Re: Row pattern recognition

From: Tatsuo Ishii <ishii(at)sraoss(dot)co(dot)jp>
To: jchampion(at)timescale(dot)com
Cc: er(at)xs4all(dot)nl, vik(at)postgresfriends(dot)org, pgsql-hackers(at)postgresql(dot)org
Subject: Re: Row pattern recognition
Date: 2023-09-12 06:18:43
Message-ID: 20230912.151843.1810014897541305662.t-ishii@sranhm.sra.co.jp
Views: Raw Message | Whole Thread | Download mbox | Resend email
Thread:
Lists: pgsql-hackers

>> What about leaving this (reevaluation) for now? Because:
>>
>> 1) we don't have CLASSIFIER
>> 2) we don't allow to give CLASSIFIER to PREV as its arggument
>>
>> so I think we don't need to worry about this for now.
>
> Sure. I'm all for deferring features to make it easier to iterate; I
> just want to make sure the architecture doesn't hit a dead end. Or at
> least, not without being aware of it.

Ok, let's defer this issue. Currently the patch already exceeds 3k
lines.
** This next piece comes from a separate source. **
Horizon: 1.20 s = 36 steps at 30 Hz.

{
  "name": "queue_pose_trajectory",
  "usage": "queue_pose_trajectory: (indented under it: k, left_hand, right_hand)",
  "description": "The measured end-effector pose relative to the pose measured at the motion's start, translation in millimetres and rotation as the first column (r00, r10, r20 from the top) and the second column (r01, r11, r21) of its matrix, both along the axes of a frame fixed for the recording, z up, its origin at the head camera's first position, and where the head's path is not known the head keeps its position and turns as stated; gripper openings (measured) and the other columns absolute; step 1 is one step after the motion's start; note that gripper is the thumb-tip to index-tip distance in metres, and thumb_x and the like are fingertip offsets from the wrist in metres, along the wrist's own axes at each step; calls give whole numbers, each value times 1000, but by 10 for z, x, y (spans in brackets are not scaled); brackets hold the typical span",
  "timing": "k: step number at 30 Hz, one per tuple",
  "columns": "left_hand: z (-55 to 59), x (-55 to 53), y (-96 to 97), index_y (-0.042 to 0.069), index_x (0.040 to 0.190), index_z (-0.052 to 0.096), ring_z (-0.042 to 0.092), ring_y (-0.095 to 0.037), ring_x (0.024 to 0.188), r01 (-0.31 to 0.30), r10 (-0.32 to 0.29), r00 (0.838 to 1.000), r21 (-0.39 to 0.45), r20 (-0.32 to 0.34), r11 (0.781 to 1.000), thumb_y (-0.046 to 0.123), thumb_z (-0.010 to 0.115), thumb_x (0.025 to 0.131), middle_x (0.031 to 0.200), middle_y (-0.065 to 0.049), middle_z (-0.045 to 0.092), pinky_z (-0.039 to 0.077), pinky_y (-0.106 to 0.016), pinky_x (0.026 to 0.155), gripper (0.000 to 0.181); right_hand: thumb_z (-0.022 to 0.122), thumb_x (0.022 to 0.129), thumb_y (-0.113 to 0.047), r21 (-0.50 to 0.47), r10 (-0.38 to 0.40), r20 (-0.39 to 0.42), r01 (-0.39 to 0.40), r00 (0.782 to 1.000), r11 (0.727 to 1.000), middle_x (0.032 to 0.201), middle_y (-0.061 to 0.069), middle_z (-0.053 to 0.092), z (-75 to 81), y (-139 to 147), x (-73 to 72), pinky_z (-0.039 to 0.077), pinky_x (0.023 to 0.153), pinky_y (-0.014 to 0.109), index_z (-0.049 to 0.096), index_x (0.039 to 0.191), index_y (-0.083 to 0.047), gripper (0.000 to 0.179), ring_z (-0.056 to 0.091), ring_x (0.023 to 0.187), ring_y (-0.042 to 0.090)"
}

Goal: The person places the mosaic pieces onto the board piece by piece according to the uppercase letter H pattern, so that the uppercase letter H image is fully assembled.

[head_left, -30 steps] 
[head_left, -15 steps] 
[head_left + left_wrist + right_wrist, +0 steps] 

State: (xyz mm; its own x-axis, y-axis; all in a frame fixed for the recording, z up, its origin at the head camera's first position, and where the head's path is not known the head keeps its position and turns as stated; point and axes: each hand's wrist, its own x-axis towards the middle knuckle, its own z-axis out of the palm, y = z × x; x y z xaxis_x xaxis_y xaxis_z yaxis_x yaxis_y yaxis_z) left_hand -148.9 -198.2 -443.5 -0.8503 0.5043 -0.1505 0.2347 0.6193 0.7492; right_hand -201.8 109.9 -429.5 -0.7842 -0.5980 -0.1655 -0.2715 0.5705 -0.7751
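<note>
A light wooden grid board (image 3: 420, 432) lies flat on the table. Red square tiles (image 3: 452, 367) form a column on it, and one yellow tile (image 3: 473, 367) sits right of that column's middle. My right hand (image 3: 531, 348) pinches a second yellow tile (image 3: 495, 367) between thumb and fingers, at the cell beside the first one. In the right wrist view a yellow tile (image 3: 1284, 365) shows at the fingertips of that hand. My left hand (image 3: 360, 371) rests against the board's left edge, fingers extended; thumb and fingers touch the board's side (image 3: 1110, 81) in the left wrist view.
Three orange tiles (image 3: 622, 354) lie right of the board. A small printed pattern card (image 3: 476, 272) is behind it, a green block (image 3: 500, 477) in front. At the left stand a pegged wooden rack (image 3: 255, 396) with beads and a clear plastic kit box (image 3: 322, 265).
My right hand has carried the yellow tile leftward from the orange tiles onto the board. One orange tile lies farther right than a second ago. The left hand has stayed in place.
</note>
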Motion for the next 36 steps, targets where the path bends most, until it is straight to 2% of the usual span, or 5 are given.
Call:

I am afraid too big patch cannot be reviewed by anyone, which
means it will never be committed.

> Also: is CLASSIFIER the only way to run into this issue?

Good question. I would like to know.

>> What if we don't follow the standard, instead we follow POSIX EREs? I
>> think this is better for users unless RPR's REs has significant merit
>> for users.
>
> Piggybacking off of what Vik wrote upthread, I think we would not be
> doing ourselves any favors by introducing a non-compliant
> implementation that performs worse than a traditional NFA. Those would
> be some awful bug reports.

What I am not sure about is, you and Vik mentioned that the
traditional NFA is superior that POSIX NFA in terms of performance.
But how "lexicographic ordering" is related to performance?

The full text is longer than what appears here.